In this blog post I will demonstrate how this can be done quite easily by introducing an intermediate Prometheus instance within the Docker swarm and combining a couple of Prometheus features (mainly dns_sd_configs
and cross service federation) to collect and fetch the required metrics data.
Within a Docker swarm cluster an application runs as a service. To the outer world (everything outside the swarm cluster) the service looks like one instance that can be accessed via a published port. Inside the swarm, there are usually multiple instances (a.k.a. replicas) of this service running. The overlaying Docker network routes requests to the published service port to one of the running replicas. As a caller you don’t notice that your request was routed to a service instance and especially not to which of them.
If you want to have a Prometheus server, running outside of the Docker swarm, to scrape the metrics of your service, the easiest way is to just let it call the metrics endpoint of the published service and everything is fine, right? Well, if your service runs in replicated mode with multiple instances, you won’t get the values you expect. A call to the service actually ends up in the Docker network load balancer, which forwards the scrape request to one (!) of the running instances. So, the data you get are the metrics of one of the service instances (and you don’t know which one). As Prometheus scrapes the service metrics periodically, and every scrape request is routed independently from the previous ones, chances are that the next scrape request is routed to and answered by a different service instance returning the metrics of this instance, and so on. So, worst case is that Prometheus gets a different set of metrics on every scrape request. The resulting data does not give you any coherent picture of your service.
If Prometheus would know about the multiple service instances and could scrape them individually, it would add an instance
label to the metrics and by this store distinct time series for every metric and instance. Unfortunately, Docker swarm is quite good in hiding those details from Prometheus, at least to the outside of the swarm. Hence, if you run Prometheus itself as a service within the Docker swarm, you can use its dns_sd_configs
feature together with the Docker swarm DNS service discovery to scrape all instances individually. In combination with Prometheus' cross service federation feature you can then scrape those service instance metrics from a Prometheus server outside of the swarm.
In this blog post I will setup a local Docker swarm cluster running a sample service to demonstrate how this looks like.
Setting up a Docker swarm with a sample service
First, I init swarm mode for my local Docker instance (can be deactivated again with docker swarm leave --force
)
I’m running Docker Desktop for Mac, so I don’t need any additional options here. See the docker swarm tutorial for details on how to setup a local swarm in other environments.
One important detail (which unfortunately seems to be not described in the Docker swarm documentation) is, that the Docker swarm DNS service discovery does not work with the default ingress overlay network (it took me quite a while to figure this out until I found this answer in the Docker forum). So I will create a custom overlay network first.

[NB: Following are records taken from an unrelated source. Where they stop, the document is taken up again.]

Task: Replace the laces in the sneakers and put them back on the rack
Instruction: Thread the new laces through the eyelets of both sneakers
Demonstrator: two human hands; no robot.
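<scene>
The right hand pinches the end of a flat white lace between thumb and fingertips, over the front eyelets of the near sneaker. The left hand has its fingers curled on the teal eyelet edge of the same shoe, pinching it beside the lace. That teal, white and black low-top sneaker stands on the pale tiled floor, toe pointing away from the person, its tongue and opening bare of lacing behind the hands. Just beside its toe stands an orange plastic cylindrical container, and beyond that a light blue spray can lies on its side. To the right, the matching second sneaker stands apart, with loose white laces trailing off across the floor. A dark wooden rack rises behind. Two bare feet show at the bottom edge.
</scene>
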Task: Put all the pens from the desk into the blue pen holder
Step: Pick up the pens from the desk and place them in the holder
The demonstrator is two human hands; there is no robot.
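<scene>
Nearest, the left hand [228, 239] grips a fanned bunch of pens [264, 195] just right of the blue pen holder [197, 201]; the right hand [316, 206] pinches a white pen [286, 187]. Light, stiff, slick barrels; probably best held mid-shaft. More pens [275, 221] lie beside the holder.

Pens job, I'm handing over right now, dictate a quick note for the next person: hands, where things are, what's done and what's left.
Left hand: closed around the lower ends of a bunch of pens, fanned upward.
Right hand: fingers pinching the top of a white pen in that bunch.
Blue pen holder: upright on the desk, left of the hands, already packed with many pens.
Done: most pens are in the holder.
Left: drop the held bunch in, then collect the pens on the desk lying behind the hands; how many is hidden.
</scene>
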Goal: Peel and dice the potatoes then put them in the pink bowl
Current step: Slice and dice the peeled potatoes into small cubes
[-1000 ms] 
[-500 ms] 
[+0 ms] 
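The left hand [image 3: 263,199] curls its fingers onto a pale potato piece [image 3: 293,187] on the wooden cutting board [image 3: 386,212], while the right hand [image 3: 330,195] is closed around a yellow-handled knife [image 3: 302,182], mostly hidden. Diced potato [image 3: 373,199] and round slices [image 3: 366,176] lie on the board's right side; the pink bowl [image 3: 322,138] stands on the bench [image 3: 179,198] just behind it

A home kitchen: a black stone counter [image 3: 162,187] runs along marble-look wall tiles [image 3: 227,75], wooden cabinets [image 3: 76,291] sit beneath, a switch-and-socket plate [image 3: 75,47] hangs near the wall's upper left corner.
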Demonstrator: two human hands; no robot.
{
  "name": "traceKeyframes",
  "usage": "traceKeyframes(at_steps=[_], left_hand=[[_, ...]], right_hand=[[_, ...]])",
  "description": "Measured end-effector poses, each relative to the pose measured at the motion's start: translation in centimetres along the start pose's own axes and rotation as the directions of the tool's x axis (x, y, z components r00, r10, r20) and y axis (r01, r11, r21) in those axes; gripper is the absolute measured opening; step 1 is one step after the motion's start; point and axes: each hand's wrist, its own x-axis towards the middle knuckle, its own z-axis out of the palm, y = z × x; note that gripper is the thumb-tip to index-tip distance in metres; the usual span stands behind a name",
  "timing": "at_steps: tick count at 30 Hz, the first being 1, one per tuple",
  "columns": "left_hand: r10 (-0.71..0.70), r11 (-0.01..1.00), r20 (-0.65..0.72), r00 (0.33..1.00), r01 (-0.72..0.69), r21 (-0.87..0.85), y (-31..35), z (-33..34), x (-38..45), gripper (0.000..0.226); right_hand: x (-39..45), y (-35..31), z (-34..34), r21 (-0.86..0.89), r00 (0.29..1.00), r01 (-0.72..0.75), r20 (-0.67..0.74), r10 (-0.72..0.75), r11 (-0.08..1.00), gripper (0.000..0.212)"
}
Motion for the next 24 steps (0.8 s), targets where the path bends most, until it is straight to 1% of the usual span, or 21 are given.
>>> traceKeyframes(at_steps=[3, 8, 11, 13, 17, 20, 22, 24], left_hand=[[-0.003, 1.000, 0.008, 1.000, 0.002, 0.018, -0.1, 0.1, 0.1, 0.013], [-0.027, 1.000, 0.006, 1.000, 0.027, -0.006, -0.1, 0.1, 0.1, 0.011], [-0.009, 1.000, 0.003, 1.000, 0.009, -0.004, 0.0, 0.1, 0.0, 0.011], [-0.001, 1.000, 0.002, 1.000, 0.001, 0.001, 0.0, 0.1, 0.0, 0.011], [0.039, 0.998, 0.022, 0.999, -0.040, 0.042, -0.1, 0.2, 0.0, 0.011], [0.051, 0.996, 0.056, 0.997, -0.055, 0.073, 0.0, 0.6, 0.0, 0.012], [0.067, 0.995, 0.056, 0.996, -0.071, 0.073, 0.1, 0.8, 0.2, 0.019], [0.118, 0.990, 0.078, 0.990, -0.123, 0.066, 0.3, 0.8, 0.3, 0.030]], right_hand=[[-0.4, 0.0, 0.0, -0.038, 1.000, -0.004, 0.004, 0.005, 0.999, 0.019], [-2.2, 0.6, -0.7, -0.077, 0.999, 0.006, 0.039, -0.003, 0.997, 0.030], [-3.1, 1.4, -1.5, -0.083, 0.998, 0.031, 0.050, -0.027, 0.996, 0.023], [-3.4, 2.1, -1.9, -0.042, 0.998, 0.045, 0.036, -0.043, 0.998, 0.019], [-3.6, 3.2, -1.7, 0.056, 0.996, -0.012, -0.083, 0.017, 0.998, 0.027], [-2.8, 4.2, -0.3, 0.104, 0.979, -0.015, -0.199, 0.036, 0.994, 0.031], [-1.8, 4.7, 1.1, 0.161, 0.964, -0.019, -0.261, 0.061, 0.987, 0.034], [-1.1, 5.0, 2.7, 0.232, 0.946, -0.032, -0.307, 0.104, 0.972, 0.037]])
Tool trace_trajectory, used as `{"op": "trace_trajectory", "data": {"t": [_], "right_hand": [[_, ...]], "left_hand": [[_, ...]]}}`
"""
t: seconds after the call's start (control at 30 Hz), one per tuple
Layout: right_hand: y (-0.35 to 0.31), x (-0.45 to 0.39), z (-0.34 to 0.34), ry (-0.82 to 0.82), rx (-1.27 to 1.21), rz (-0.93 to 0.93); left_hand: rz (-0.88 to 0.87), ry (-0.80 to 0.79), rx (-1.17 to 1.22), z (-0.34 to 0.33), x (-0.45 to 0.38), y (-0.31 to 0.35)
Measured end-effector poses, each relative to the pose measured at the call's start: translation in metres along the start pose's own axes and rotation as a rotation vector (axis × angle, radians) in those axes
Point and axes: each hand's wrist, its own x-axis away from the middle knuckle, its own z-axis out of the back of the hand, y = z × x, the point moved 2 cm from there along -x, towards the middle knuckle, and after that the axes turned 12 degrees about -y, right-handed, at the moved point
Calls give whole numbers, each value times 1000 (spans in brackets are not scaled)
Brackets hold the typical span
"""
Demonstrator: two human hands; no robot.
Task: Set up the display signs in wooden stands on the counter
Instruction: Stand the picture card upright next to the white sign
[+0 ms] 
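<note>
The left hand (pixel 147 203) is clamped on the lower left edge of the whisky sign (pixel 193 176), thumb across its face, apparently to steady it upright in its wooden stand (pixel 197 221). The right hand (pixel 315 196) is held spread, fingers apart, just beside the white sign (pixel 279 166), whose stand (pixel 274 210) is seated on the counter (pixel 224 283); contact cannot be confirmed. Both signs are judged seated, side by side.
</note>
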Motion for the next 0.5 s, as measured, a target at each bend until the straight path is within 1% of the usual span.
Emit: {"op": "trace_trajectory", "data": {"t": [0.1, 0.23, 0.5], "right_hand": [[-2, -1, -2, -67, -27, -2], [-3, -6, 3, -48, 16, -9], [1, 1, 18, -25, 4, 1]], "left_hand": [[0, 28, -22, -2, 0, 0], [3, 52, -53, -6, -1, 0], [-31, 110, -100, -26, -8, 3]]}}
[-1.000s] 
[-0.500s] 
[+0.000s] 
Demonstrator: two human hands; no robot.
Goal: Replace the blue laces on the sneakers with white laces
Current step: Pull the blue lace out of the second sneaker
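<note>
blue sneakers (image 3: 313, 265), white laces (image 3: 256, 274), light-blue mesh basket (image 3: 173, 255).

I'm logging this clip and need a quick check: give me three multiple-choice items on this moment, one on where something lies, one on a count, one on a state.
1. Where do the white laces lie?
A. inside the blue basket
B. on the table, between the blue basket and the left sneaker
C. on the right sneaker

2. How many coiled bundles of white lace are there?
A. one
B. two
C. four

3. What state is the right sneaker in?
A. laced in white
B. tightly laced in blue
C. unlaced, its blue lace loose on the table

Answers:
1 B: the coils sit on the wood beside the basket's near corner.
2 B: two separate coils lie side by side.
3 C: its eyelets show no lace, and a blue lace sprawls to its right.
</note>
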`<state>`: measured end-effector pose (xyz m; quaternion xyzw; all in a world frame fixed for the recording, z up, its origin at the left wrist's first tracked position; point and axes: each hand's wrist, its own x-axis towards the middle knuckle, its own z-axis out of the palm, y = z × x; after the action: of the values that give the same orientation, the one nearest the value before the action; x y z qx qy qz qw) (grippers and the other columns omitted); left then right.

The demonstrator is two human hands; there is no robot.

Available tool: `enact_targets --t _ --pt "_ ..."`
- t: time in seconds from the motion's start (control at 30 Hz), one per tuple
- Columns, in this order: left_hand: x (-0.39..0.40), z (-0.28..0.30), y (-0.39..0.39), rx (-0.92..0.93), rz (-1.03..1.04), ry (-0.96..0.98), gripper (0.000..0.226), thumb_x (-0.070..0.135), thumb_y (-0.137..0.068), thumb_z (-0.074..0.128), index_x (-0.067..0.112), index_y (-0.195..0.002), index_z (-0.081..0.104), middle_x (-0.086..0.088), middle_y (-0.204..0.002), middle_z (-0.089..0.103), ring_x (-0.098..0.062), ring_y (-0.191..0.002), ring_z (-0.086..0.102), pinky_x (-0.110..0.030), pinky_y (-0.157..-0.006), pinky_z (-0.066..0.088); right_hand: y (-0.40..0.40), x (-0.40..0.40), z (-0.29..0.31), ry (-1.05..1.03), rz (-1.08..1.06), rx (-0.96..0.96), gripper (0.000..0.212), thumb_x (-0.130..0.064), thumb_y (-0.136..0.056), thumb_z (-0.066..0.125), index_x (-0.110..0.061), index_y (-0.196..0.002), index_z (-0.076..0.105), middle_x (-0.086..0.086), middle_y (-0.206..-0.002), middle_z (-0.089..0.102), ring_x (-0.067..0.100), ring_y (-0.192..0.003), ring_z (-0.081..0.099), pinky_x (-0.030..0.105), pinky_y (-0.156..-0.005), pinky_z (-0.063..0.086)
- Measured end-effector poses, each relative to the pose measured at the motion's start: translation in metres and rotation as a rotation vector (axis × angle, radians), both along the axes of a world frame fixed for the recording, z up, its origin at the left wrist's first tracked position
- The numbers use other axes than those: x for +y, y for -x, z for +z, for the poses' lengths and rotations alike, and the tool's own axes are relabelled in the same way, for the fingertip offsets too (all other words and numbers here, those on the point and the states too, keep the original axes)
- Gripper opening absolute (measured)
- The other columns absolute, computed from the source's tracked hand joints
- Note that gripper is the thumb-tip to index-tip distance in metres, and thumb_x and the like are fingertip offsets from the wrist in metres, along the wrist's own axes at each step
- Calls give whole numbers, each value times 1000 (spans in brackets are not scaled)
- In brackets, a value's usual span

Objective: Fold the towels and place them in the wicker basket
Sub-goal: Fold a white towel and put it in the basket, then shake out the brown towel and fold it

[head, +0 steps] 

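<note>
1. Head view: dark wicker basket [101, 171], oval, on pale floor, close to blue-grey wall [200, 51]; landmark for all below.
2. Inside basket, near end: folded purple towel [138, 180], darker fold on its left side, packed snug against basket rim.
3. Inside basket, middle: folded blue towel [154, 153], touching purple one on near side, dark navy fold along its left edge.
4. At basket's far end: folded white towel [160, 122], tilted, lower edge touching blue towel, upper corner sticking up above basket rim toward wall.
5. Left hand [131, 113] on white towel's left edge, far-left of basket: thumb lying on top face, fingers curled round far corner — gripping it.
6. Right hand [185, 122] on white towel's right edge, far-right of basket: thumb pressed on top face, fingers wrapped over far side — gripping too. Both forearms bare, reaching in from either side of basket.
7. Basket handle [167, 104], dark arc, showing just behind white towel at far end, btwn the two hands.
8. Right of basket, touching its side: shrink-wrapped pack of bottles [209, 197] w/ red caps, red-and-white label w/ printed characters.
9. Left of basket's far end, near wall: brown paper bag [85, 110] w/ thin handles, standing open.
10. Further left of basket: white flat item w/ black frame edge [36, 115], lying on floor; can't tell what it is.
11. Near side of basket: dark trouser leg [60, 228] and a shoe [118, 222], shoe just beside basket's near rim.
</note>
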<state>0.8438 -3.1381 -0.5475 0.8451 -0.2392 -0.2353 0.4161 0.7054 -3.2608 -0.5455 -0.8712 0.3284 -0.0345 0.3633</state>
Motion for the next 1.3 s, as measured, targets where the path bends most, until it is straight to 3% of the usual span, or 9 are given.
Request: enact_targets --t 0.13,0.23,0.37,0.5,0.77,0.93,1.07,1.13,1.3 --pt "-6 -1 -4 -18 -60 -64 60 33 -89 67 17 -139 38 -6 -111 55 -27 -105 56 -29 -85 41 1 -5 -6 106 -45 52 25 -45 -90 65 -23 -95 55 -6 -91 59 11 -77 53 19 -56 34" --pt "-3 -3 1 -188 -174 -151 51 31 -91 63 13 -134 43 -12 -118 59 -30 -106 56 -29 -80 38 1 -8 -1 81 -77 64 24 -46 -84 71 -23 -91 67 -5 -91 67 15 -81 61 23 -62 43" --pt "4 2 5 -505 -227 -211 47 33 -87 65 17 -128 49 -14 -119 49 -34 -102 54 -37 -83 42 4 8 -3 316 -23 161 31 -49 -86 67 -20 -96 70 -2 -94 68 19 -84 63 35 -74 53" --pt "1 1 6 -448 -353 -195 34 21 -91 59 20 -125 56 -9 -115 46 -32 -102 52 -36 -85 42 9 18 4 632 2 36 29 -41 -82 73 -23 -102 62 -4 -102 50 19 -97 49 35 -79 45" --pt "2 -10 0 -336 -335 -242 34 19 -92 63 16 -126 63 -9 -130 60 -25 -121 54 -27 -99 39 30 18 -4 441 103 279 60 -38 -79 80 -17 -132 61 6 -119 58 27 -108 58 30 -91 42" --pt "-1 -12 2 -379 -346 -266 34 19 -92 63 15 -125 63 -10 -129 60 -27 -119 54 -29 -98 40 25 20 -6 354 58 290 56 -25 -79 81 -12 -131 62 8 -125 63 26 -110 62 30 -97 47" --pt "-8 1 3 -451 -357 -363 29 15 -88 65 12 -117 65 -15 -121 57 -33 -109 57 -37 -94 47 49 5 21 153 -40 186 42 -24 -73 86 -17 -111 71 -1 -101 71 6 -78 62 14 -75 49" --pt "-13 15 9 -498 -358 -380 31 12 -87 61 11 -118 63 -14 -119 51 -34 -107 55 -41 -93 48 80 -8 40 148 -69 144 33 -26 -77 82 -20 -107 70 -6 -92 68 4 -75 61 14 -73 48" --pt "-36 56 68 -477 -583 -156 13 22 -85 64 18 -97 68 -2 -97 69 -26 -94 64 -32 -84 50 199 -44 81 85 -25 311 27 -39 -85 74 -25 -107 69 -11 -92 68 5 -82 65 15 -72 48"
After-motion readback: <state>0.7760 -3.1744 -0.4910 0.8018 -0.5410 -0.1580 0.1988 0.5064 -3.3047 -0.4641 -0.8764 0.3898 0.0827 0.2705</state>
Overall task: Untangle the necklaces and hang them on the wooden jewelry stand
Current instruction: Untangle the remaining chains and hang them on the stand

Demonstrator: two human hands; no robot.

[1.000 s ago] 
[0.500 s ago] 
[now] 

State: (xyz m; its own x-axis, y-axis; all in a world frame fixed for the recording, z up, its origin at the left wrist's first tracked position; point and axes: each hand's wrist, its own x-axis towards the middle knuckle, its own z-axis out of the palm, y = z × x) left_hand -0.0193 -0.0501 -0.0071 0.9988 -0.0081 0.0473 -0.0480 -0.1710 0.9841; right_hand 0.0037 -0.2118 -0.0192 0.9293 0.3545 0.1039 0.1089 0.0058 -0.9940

As a sample service I use a Docker image containing a very basic Spring Boot application with the Actuator and Micrometer Prometheus plugins enabled.
Listing all the Docker services running in my swarm I can see my sample-service
running with three instances.
The port 8080 of my Spring Boot application is published, so I can also access the actuator metrics endpoint
As my Docker swarm only consists of a single manager node (my local machine), I can see the running Docker containers of all three replicas
To see the DNS service discovery at work I connect to one of the containers running inside the Docker swarm. I have to install the dnsutils
package to be able to use nslookup
.
Looking up the service name itself I get one single virtual IP address
To resolve the virtual IP addresses of all service replicas running in my Docker swarm I have to lookup the tasks.<service name>
domain name (see Docker overlay network documentation)
This DNS service discovery feature is exactly what can be used by a Prometheus instance running within the Docker swarm to scrape all those service instances (I will refer to this instance as swarm-prometheus
in the remaining text).
Scraping the service instances within the swarm
To setup the swarm-prometheus
service I build a Docker image based on the latest official Prometheus image and add my own configuration file.
The interesting part of the configuration file is the swarm-service
scrape job I added. I use a dns_sd_config
(see documentation for details) to lookup the scrape targets by executing a DNS query. I need to execute a type A DNS query and as the query only returns the IP addresses of the service instance I have to tell Prometheus the port the instances are listening on along with the path to the metrics endpoint.
After building the image I create the swarm-prometheus
service
When I open the Prometheus web UI and navigate to “Status -> Targets” I can see that my configuration works as expected
Executing a basic query for one of the metrics written by the sample application I get three resulting time series, one for each of my instances. The instance
label, that was added by the prometheus scrape job, contains the IP and port of the according service instance.
At this point, I have the metrics of all of my service instances gathered in the swarm-prometheus
. As a next step I want to get them into a Prometheus server running outside of the swarm (which I will refer to as host-prometheus
from here on).
Using federate to scrape the metrics from another Prometheus
Prometheus provides a /federate
endpoint that can be used to scrape selected sets of time series from another Prometheus instance (see documentation for details). The endpoint expects one or more instant vector selectors to specify the requested time series.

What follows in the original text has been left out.